**Exercise instructions:** Transcribe the entries below exactly.

[Data Boundary: Start]

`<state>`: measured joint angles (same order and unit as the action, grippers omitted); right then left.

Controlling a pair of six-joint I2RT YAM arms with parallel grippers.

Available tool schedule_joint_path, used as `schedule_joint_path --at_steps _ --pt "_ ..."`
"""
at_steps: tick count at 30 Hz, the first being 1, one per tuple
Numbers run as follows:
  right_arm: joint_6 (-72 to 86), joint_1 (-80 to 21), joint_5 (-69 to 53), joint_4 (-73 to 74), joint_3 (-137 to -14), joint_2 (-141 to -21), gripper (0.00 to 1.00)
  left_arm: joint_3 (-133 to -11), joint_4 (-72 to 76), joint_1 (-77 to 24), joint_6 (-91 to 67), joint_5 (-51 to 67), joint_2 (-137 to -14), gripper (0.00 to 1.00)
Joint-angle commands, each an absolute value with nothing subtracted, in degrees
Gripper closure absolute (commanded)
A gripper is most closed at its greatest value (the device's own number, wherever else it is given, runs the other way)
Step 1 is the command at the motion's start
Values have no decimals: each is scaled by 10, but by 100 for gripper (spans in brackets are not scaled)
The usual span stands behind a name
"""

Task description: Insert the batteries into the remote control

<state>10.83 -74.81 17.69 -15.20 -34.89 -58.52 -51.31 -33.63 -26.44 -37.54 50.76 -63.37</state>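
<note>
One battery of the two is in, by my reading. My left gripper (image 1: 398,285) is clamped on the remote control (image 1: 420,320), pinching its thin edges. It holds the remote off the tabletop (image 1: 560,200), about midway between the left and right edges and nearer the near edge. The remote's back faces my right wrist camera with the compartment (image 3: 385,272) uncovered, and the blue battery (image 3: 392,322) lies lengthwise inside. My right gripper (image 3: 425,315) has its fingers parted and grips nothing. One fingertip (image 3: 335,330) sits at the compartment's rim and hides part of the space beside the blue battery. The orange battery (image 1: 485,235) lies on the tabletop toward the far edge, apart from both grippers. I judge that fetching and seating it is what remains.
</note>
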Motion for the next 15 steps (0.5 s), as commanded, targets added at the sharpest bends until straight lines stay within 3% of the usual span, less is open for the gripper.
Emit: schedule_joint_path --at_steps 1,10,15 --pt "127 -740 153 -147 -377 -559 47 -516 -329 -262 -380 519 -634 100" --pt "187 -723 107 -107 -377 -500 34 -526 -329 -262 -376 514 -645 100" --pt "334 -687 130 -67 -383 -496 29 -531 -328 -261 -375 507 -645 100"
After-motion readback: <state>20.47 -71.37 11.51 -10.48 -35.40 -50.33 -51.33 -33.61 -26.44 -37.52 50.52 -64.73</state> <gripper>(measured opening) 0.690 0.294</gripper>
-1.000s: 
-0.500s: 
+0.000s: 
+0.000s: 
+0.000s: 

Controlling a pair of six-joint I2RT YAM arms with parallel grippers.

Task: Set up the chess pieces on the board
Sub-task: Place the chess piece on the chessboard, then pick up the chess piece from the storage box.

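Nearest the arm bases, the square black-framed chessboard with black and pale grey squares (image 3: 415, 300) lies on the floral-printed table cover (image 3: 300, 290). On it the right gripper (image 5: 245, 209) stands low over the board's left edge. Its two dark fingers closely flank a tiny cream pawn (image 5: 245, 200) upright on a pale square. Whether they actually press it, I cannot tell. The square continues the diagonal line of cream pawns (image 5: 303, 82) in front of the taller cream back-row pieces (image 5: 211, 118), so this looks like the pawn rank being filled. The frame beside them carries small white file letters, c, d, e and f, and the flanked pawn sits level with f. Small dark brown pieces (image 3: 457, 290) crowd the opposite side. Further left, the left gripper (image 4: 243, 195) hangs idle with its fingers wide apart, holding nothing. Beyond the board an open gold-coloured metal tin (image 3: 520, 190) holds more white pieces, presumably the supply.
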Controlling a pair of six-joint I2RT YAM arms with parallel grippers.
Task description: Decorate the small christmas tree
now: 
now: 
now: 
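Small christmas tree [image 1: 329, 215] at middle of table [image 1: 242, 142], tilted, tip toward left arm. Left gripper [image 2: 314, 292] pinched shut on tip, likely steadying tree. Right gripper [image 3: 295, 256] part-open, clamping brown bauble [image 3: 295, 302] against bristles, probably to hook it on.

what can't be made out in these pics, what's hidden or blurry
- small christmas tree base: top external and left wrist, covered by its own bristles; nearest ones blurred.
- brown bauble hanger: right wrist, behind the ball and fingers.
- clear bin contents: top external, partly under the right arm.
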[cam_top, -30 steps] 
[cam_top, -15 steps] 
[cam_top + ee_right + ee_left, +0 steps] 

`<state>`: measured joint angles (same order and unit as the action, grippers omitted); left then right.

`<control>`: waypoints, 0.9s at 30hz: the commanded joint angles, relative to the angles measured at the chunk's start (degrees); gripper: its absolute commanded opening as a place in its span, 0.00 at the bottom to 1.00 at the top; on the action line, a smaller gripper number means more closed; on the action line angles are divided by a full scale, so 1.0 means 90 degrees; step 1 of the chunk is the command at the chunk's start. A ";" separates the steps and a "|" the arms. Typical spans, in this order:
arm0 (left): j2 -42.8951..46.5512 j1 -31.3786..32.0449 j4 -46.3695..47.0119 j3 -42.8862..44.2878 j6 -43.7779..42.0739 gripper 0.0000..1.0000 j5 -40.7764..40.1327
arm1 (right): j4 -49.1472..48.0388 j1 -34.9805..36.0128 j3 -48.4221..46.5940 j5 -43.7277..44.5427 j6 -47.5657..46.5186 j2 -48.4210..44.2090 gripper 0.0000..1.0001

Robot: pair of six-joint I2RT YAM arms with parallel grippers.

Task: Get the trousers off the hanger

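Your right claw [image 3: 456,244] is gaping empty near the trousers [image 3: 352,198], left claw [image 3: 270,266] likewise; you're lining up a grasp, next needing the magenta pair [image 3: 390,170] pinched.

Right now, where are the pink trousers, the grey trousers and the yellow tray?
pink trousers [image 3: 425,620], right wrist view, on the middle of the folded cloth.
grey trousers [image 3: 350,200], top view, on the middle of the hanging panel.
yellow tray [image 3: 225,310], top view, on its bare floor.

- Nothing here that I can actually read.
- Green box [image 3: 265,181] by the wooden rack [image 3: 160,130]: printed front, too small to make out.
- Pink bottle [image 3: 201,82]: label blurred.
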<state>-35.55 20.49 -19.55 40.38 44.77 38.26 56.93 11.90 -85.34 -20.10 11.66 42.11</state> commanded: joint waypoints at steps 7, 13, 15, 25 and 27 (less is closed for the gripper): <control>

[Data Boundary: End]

**Your response:**
`<state>`: measured joint angles (same order and unit as the action, grippers omitted); right then left.

Controlling a pair of six-joint I2RT YAM arms with parallel grippers.

Available tool schedule_joint_path, used as `schedule_joint_path --at_steps _ --pt "_ ..."`
"""
at_steps: tick count at 30 Hz, the first being 1, one per tuple
Numbers run as follows:
  right_arm: joint_6 (-72 to 86), joint_1 (-80 to 21), joint_5 (-69 to 53), joint_4 (-73 to 74), joint_3 (-137 to -14), joint_2 (-141 to -21), gripper (0.00 to 1.00)
  left_arm: joint_3 (-133 to -11), joint_4 (-72 to 76), joint_1 (-77 to 24), joint_6 (-91 to 67), joint_5 (-51 to 67), joint_2 (-137 to -14), gripper (0.00 to 1.00)
Joint-angle commands, each an absolute value with nothing subtracted, in degrees
Gripper closure absolute (commanded)
A gripper is most closed at its greatest value (the device's own number, wherever else it is given, runs the other way)
Step 1 is the command at the motion's start
Values have no decimals: each is scaled by 10, but by 100 for gripper (spans in brackets are not scaled)
The usual span stands behind a name
"""

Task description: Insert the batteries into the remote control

<state>10.83 -74.81 17.69 -15.20 -34.89 -58.52 -51.31 -33.63 -26.44 -37.54 50.76 -63.37</state>
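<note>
One battery of the two is in, by my reading. My left gripper (image 1: 398,285) is clamped on the remote control (image 1: 420,320), pinching its thin edges. It holds the remote off the tabletop (image 1: 560,200), about midway between the left and right edges and nearer the near edge. The remote's back faces my right wrist camera with the compartment (image 3: 385,272) uncovered, and the blue battery (image 3: 392,322) lies lengthwise inside. My right gripper (image 3: 425,315) has its fingers parted and grips nothing. One fingertip (image 3: 335,330) sits at the compartment's rim and hides part of the space beside the blue battery. The orange battery (image 1: 485,235) lies on the tabletop toward the far edge, apart from both grippers. I judge that fetching and seating it is what remains.
</note>
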Motion for the next 15 steps (0.5 s), as commanded, targets added at the sharpest bends until straight lines stay within 3% of the usual span, less is open for the gripper.
Emit: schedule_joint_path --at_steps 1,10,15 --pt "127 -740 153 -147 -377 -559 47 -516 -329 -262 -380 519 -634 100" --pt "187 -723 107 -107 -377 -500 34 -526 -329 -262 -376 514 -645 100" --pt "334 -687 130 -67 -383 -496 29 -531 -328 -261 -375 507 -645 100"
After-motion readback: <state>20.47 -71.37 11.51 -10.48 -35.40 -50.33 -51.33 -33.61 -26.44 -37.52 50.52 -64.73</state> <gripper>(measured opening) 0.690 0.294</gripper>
-1.000s: 
-0.500s: 
+0.000s: 
+0.000s: 
+0.000s: 

Controlling a pair of six-joint I2RT YAM arms with parallel grippers.

Task: Set up the chess pieces on the board
Sub-task: Place the chess piece on the chessboard, then pick up the chess piece from the storage box.

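Nearest the arm bases, the square black-framed chessboard with black and pale grey squares (image 3: 415, 300) lies on the floral-printed table cover (image 3: 300, 290). On it the right gripper (image 5: 245, 209) stands low over the board's left edge. Its two dark fingers closely flank a tiny cream pawn (image 5: 245, 200) upright on a pale square. Whether they actually press it, I cannot tell. The square continues the diagonal line of cream pawns (image 5: 303, 82) in front of the taller cream back-row pieces (image 5: 211, 118), so this looks like the pawn rank being filled. The frame beside them carries small white file letters, c, d, e and f, and the flanked pawn sits level with f. Small dark brown pieces (image 3: 457, 290) crowd the opposite side. Further left, the left gripper (image 4: 243, 195) hangs idle with its fingers wide apart, holding nothing. Beyond the board an open gold-coloured metal tin (image 3: 520, 190) holds more white pieces, presumably the supply.
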Controlling a pair of six-joint I2RT YAM arms with parallel grippers.
Task description: Decorate the small christmas tree
now: 
now: 
now: 
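Small christmas tree [image 1: 329, 215] at middle of table [image 1: 242, 142], tilted, tip toward left arm. Left gripper [image 2: 314, 292] pinched shut on tip, likely steadying tree. Right gripper [image 3: 295, 256] part-open, clamping brown bauble [image 3: 295, 302] against bristles, probably to hook it on.

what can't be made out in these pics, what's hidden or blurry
- small christmas tree base: top external and left wrist, covered by its own bristles; nearest ones blurred.
- brown bauble hanger: right wrist, behind the ball and fingers.
- clear bin contents: top external, partly under the right arm.
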[cam_top, -30 steps] 
[cam_top, -15 steps] 
[cam_top + ee_right + ee_left, +0 steps] 

`<state>`: measured joint angles (same order and unit as the action, grippers omitted); left then right.

`<control>`: waypoints, 0.9s at 30hz: the commanded joint angles, relative to the angles measured at the chunk's start (degrees); gripper: its absolute commanded opening as a place in its span, 0.00 at the bottom to 1.00 at the top; on the action line, a smaller gripper number means more closed; on the action line angles are divided by a full scale, so 1.0 means 90 degrees; step 1 of the chunk is the command at the chunk's start. A ";" separates the steps and a "|" the arms. Typical spans, in this order:
arm0 (left): j2 -42.8951..46.5512 j1 -31.3786..32.0449 j4 -46.3695..47.0119 j3 -42.8862..44.2878 j6 -43.7779..42.0739 gripper 0.0000..1.0000 j5 -40.7764..40.1327
arm1 (right): j4 -49.1472..48.0388 j1 -34.9805..36.0128 j3 -48.4221..46.5940 j5 -43.7277..44.5427 j6 -47.5657..46.5186 j2 -48.4210..44.2090 gripper 0.0000..1.0001

Robot: pair of six-joint I2RT YAM arms with parallel grippers.

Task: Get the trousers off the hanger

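Your right claw [image 3: 456,244] is gaping empty near the trousers [image 3: 352,198], left claw [image 3: 270,266] likewise; you're lining up a grasp, next needing the magenta pair [image 3: 390,170] pinched.

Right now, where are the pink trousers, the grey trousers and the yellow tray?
pink trousers [image 3: 425,620], right wrist view, on the middle of the folded cloth.
grey trousers [image 3: 350,200], top view, on the middle of the hanging panel.
yellow tray [image 3: 225,310], top view, on its bare floor.

- Nothing here that I can actually read.
- Green box [image 3: 265,181] by the wooden rack [image 3: 160,130]: printed front, too small to make out.
- Pink bottle [image 3: 201,82]: label blurred.
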<state>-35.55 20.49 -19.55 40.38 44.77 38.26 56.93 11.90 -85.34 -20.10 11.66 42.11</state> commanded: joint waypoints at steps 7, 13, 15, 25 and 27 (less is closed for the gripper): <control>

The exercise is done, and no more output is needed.